When this happens, it’s essentially just a self-made ad masquerading as an influencer’s content. It may not be truly unethical, but it’s certainly not authentic. This could cost both the brand and the influencer a potentially valuable audience, not to mention that it could harm future influencer partnerships for the brand.
Brands need to give influencers creative freedom in creating content. While it’s important for brands to have some guidelines and expectations, influencers can’t produce their best work when they’re controlled and micromanaged. They need some creative freedom and trust.
Pay Influencers Fairly
Another ethical issue that’s been growing in influencer marketing is poor pay. Influencers should be paid fairly for their time, personal brand equity, and audience. The influencer community has been increasingly open about their experiences getting “low-balled” by brands.
It’s essential for brands to be ethical about compensation for influencers. Performance metrics, such as sales, reach, traffic, engagements, and more can help brands determine what’s appropriate for a specific influencer.

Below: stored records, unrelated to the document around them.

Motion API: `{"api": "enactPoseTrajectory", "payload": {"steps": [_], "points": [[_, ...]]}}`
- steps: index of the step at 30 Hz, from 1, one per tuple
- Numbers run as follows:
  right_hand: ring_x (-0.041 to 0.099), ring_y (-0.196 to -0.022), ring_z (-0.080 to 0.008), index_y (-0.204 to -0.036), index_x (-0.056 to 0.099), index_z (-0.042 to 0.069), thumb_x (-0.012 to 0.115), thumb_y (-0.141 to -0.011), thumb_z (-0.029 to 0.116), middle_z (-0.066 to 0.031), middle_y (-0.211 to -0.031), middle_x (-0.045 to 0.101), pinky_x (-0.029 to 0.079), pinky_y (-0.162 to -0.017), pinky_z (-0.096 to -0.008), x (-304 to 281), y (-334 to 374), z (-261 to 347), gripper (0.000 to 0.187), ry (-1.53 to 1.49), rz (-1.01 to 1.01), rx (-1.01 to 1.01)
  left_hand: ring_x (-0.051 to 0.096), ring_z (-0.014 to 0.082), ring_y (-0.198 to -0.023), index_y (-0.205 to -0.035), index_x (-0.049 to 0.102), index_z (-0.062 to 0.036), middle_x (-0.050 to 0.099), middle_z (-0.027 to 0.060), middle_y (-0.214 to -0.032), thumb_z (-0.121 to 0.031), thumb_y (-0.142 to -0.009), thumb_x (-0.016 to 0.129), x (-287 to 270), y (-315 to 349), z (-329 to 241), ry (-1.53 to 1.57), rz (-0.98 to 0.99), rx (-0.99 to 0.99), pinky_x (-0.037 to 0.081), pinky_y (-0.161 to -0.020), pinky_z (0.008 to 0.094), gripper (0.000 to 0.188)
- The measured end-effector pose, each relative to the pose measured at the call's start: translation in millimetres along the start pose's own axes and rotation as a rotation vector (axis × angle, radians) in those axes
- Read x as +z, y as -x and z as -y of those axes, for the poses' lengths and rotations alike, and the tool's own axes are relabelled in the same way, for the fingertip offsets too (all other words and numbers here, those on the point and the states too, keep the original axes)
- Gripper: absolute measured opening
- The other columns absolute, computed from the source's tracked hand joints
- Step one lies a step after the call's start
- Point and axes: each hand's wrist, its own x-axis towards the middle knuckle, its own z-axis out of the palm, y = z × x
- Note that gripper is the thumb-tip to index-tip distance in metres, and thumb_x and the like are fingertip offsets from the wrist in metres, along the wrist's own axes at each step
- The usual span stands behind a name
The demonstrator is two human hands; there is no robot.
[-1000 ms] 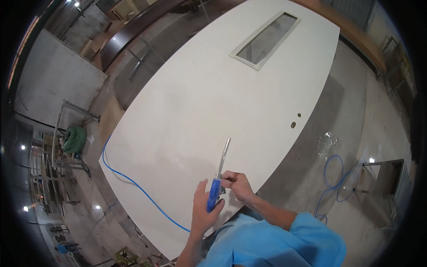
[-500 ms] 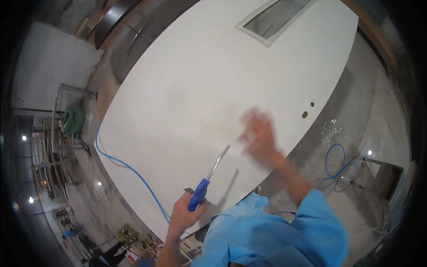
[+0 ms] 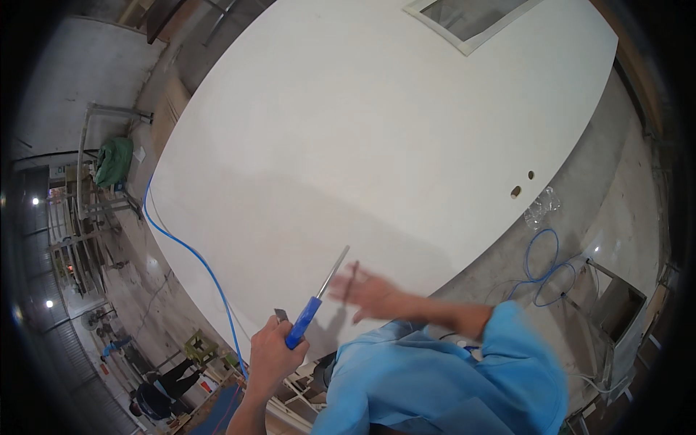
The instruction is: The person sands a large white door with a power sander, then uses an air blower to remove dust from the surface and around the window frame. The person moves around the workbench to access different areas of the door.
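Observation:
My left hand (image 3: pixel 272 357) is wrapped round the blue grip of an air blow gun (image 3: pixel 303 323), its thin metal nozzle pointing up and to the right over a white door panel (image 3: pixel 319 123). A small dark flat piece (image 3: pixel 280 315) sticks up beside that hand; I cannot make out what it is. Blurred by motion, my right hand (image 3: pixel 368 293) hovers over the near edge of the panel, close to the nozzle. Its fingers look spread, with nothing seen in them.
The panel has a framed window opening (image 3: pixel 471 18) and two small holes (image 3: pixel 516 191) near its right edge. A blue hose (image 3: pixel 190 250) crosses its left side; more blue hose (image 3: pixel 540 272) coils at right. A green bag (image 3: pixel 114 161) and a distant person (image 3: pixel 156 395) are at left.
My right hand has swept down and left toward the nozzle. The left hand has shifted slightly left and down with the blow gun. The view has moved a little over the panel.

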Motion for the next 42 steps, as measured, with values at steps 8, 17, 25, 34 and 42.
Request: {"api": "enactPoseTrajectory", "payload": {"steps": [8, 17, 25, 34, 42], "points": [[0.018, -0.159, -0.0295, -0.162, 0.028, 0.004, 0.070, -0.087, 0.055, -0.0130, -0.171, 0.023, 0.008, -0.128, -0.0585, -152.6, 50.2, -119.3, 0.099, 0.525, -0.311, 0.828, 0.063, 0.0394, -0.073, -0.074, 0.063, -0.0033, 0.055, 0.0166, -0.077, -0.019, -0.072, 0.075, 15.6, 15.0, 31.3, 0.119, 0.219, 0.041, 0.051, -0.069, 0.0494, 0.020], [0.032, -0.154, -0.0210, -0.152, 0.048, 0.010, 0.071, -0.085, 0.054, -0.0056, -0.165, 0.039, 0.025, -0.127, -0.0465, -20.2, 114.8, 16.8, 0.084, 0.200, -0.097, 0.492, 0.063, 0.0366, -0.079, -0.079, 0.063, -0.0059, 0.058, 0.0128, -0.086, -0.017, -0.066, 0.078, 21.6, 11.6, 22.0, 0.021, 0.313, 0.112, 0.051, -0.073, 0.0492, 0.023], [0.040, -0.150, -0.0275, -0.153, 0.048, 0.008, 0.069, -0.091, 0.031, -0.0098, -0.160, 0.046, 0.028, -0.126, -0.0491, -110.4, 202.6, -78.2, 0.070, 0.521, -0.342, 0.618, 0.060, 0.0362, -0.079, -0.082, 0.064, -0.0070, 0.060, 0.0116, -0.089, -0.016, -0.064, 0.082, 33.1, 12.4, 22.7, 0.002, 0.310, 0.264, 0.050, -0.073, 0.0477, 0.027], [0.036, -0.151, -0.0335, -0.152, 0.045, 0.001, 0.070, -0.091, 0.036, -0.0194, -0.163, 0.039, 0.028, -0.125, -0.0511, -35.9, 132.1, -6.6, 0.075, 0.346, -0.422, 0.681, 0.060, 0.0372, -0.080, -0.083, 0.065, -0.0061, 0.060, 0.0123, -0.091, -0.013, -0.063, 0.081, 44.3, 14.3, 28.3, 0.051, 0.281, 0.329, 0.050, -0.072, 0.0476, 0.027], [0.039, -0.150, -0.0262, -0.152, 0.048, 0.007, 0.065, -0.097, 0.031, -0.0060, -0.162, 0.044, 0.027, -0.125, -0.0504, -113.1, 169.1, -81.6, 0.063, 0.586, -0.489, 0.745, 0.059, 0.0382, -0.080, -0.085, 0.066, -0.0064, 0.059, 0.0138, -0.090, -0.013, -0.065, 0.079, 44.5, 14.5, 20.3, 0.046, 0.229, 0.369, 0.049, -0.071, 0.0489, 0.026]]}}
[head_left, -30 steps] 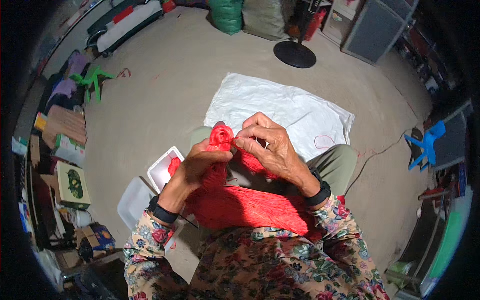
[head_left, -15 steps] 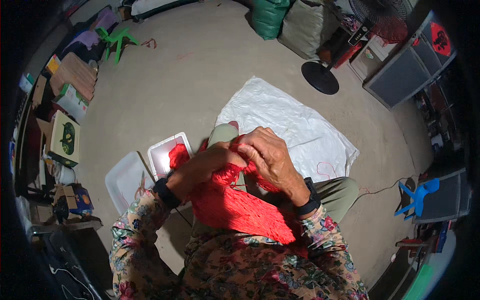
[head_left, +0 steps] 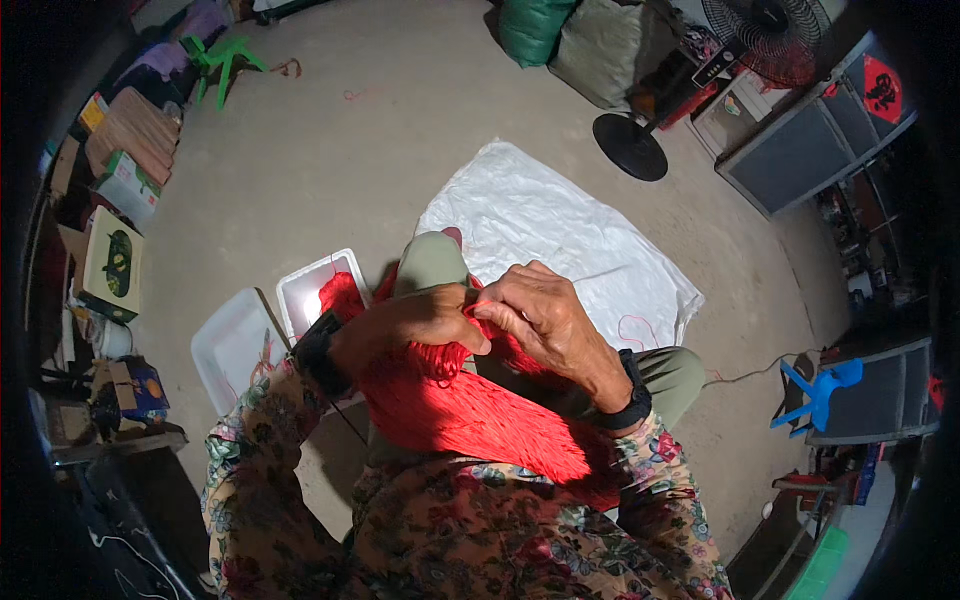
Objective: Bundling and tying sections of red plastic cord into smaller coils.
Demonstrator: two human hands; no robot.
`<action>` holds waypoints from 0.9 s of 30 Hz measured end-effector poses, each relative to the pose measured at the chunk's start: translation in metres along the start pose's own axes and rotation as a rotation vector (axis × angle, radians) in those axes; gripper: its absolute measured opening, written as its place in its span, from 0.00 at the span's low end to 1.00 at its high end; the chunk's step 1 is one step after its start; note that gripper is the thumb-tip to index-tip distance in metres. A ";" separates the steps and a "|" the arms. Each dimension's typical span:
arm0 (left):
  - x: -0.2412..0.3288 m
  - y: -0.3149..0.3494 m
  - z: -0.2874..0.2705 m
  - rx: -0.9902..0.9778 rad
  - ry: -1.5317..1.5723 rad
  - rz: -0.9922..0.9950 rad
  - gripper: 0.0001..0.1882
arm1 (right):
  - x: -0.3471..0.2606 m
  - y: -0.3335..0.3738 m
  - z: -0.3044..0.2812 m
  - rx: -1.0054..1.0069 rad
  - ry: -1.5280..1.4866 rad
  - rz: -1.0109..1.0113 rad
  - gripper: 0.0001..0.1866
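Observation:
A thick bundle of red cord [head_left: 470, 415] lies across my lap, its strands running toward the lower right. My left hand [head_left: 435, 318] is closed around a gathered part of this cord, with a bunch hanging below the fingers. Close against it, my right hand [head_left: 540, 312] pinches red strands between thumb and fingers. Both hands meet over my bent knee. More red cord [head_left: 340, 295] sits in a white box [head_left: 292, 300] to the left. The strands between my palms are hidden.
A white tray [head_left: 222, 340] with scissors-like handles in it stands left of the box. Ahead, a white sheet [head_left: 560, 230] covers the floor. Farther off are a fan [head_left: 630, 147], a green stool [head_left: 222, 62], a blue stool [head_left: 822, 395] and full sacks [head_left: 600, 50].
My hands stay together on the red cord, with the fingers slightly shifted and the right thumb now lying over the strands. The whole view has moved a little.

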State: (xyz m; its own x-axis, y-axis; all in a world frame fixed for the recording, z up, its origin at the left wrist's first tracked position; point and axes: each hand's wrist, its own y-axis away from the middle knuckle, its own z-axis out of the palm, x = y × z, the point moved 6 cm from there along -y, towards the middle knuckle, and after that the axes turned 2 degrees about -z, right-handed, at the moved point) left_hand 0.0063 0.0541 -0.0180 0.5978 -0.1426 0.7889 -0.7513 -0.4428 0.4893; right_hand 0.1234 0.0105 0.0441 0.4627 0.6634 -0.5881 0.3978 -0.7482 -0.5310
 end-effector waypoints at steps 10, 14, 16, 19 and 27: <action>-0.013 -0.006 0.025 0.041 -0.188 0.095 0.20 | -0.004 0.004 0.003 -0.237 -0.069 0.011 0.09; -0.012 -0.004 0.041 -0.174 -0.426 0.109 0.26 | 0.007 0.006 -0.003 -0.251 -0.126 0.132 0.09; -0.005 0.005 0.043 -0.149 -0.414 0.171 0.26 | 0.014 0.012 0.002 -0.270 -0.102 0.164 0.09; -0.010 0.012 0.045 0.036 -0.393 0.330 0.25 | 0.026 0.029 0.013 -0.235 -0.420 0.350 0.12; 0.003 0.050 0.063 0.441 -0.631 0.583 0.17 | 0.016 0.057 0.047 0.080 -0.761 0.611 0.08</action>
State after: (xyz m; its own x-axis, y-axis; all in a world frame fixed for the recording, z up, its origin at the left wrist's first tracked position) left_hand -0.0121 -0.0241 -0.0148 0.3012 -0.8376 0.4557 -0.8819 -0.4264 -0.2009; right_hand 0.1157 -0.0210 -0.0244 -0.0752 0.0136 -0.9971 0.1918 -0.9810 -0.0278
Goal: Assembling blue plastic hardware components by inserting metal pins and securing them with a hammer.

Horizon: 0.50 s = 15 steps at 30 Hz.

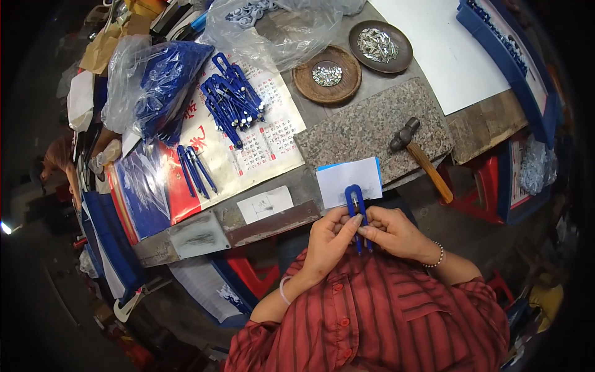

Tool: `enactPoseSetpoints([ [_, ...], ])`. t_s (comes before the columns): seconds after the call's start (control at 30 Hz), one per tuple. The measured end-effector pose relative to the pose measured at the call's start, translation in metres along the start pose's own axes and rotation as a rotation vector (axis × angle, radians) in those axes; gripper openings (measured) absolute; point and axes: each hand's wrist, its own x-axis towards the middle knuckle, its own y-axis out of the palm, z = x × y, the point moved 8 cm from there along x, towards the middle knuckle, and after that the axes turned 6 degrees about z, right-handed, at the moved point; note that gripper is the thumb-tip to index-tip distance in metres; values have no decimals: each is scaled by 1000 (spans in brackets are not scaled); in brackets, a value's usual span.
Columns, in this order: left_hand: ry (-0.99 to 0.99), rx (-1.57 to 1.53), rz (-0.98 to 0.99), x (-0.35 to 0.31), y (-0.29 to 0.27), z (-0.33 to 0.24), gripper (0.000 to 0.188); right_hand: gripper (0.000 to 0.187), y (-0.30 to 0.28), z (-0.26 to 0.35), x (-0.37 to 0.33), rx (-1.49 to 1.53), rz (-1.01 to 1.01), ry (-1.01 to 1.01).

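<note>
Both my hands are closed around a pair of blue U-shaped thread snips point(353, 196), held upright close to my body with the rounded bend pointing away from me. My left hand point(334, 239) grips one arm between thumb and fingers. My right hand point(393, 234) pinches the other arm, its thumb near the left thumb. The lower ends hang below my thumbs, and part of the middle is hidden by my fingers. Just beyond the bend lies a white paper pad point(338, 181) with a blue edge, at the table's near edge.
A hammer point(412, 146) rests on a granite slab point(347, 133), its handle overhanging the edge. Two round dishes point(304, 87) hold small metal pieces. Several blue snips point(229, 99) are heaped on a printed sheet beside plastic bags point(167, 80). A blue tray point(527, 93) stands far right.
</note>
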Motion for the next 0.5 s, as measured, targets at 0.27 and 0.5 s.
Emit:
enactPoseSetpoints([
  [0.27, -29, -98, 38, 3, 3, 4, 20, 15, 3, 3, 0, 26, 51, -2],
  [0.5, -2, -103, 35, 4, 5, 5, 20, 16, -2, -1, -1, -13, 44, 71],
])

Partner with Diverse Influencers
A lack of diversity and inclusivity in influencer marketing has also been gaining attention. As a result, consumers are demanding that brands make a commitment to diversity and inclusivity when partnering with influencers.
Consequences of Unethical Campaigns
If a product is advertised by an influencer without a proper disclosure, it could attract the attention of the authorities. This is more likely if the influencer and the brand – or both – are well known. Micro-influencers and small brands may get away with unethical practices, but not always.
Some believe that influencer content should be taken with “a grain of salt” as just another type of advertising. While that’s technically true, that doesn’t mean it shouldn’t be properly disclosed. When consumers watch television, they’re aware of what’s an advertisement and what’s not. Even more subtle marketing, such as product placement, is still recognized.
Worse yet, some of the promoted products could be unhealthy, harmful, or a scam, like the FYRE Festival. Influencers shouldn’t necessarily be held responsible for that, but they could be if they’re touting a product as something they actually use and not simply a paid post.
The Bottom Line on Ethical Influencer Marketing
Even without legal ramifications, unethical influencer marketing is not a good practice. Consumers care about brand ethics and hold brands to higher standards now than they once did. And aside from that, rampant deceptive advertising or misleading information among influencers and brands could create the same mistrust that made influencer marketing appealing in the first place.